• **Required action**
Within the following material, tally each line that contains the string "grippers". Give the tally only.
■ ■ ■ ■
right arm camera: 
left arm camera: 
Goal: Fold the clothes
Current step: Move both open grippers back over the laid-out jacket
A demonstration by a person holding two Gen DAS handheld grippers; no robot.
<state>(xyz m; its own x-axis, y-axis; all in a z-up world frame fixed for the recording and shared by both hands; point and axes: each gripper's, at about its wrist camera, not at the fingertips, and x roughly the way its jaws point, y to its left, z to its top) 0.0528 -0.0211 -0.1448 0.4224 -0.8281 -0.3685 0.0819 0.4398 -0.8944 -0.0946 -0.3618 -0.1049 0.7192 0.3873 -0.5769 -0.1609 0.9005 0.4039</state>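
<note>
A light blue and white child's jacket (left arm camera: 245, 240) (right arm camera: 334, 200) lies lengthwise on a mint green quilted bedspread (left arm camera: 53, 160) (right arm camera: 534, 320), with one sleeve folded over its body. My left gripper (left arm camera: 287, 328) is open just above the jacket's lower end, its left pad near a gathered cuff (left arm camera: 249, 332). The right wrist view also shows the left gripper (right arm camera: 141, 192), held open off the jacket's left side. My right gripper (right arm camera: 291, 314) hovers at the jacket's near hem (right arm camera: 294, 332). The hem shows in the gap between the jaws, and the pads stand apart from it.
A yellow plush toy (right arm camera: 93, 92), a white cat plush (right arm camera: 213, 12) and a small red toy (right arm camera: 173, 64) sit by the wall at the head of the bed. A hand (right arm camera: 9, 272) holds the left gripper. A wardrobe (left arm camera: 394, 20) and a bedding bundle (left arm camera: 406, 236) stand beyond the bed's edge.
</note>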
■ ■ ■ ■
• **Your response**
2